• Task brief: The listing has to be given again in full and exactly.

+ + + +

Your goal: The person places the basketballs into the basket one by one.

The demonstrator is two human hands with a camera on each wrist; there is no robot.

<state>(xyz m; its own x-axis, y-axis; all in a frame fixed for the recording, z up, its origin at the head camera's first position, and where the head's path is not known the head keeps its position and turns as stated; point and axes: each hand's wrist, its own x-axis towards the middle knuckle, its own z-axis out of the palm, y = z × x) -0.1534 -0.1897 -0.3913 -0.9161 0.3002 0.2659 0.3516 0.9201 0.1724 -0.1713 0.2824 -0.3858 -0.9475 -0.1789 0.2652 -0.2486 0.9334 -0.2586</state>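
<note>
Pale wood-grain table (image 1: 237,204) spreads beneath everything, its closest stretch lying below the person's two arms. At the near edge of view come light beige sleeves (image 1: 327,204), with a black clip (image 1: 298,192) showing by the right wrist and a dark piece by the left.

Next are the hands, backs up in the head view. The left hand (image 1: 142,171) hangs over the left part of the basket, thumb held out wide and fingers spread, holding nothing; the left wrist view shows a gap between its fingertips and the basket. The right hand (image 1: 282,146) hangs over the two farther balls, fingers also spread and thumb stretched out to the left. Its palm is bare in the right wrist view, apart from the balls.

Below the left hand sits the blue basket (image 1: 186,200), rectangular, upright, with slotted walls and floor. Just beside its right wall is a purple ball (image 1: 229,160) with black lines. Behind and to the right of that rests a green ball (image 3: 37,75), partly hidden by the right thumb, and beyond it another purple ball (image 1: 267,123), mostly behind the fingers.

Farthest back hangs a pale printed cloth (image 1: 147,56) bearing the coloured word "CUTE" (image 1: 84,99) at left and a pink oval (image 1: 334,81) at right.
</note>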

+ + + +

• Response:
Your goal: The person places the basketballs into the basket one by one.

The demonstrator is two human hands with a camera on each wrist; there is no robot.

<state>(xyz m; its own x-axis, y-axis; all in a frame fixed for the recording, z up, its origin at the head camera's first position, and where the head's path is not known the head keeps its position and turns as stated; point and axes: each hand's wrist, its own x-axis towards the middle knuckle, its own z-axis out of the palm, y = z × x) -0.1534 -0.1897 -0.3913 -0.9161 0.3002 0.2659 0.3516 0.9201 0.1724 -0.1713 0.2824 -0.3858 -0.9475 -0.1789 0.2652 -0.2486 0.9334 -0.2586</state>
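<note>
Pale wood-grain table (image 1: 237,204) spreads beneath everything, its closest stretch lying below the person's two arms. At the near edge of view come light beige sleeves (image 1: 327,204), with a black clip (image 1: 298,192) showing by the right wrist and a dark piece by the left.

Next are the hands, backs up in the head view. The left hand (image 1: 142,171) hangs over the left part of the basket, thumb held out wide and fingers spread, holding nothing; the left wrist view shows a gap between its fingertips and the basket. The right hand (image 1: 282,146) hangs over the two farther balls, fingers also spread and thumb stretched out to the left. Its palm is bare in the right wrist view, apart from the balls.

Below the left hand sits the blue basket (image 1: 186,200), rectangular, upright, with slotted walls and floor. Just beside its right wall is a purple ball (image 1: 229,160) with black lines. Behind and to the right of that rests a green ball (image 3: 37,75), partly hidden by the right thumb, and beyond it another purple ball (image 1: 267,123), mostly behind the fingers.

Farthest back hangs a pale printed cloth (image 1: 147,56) bearing the coloured word "CUTE" (image 1: 84,99) at left and a pink oval (image 1: 334,81) at right.
</note>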

With this, the exercise has been completed.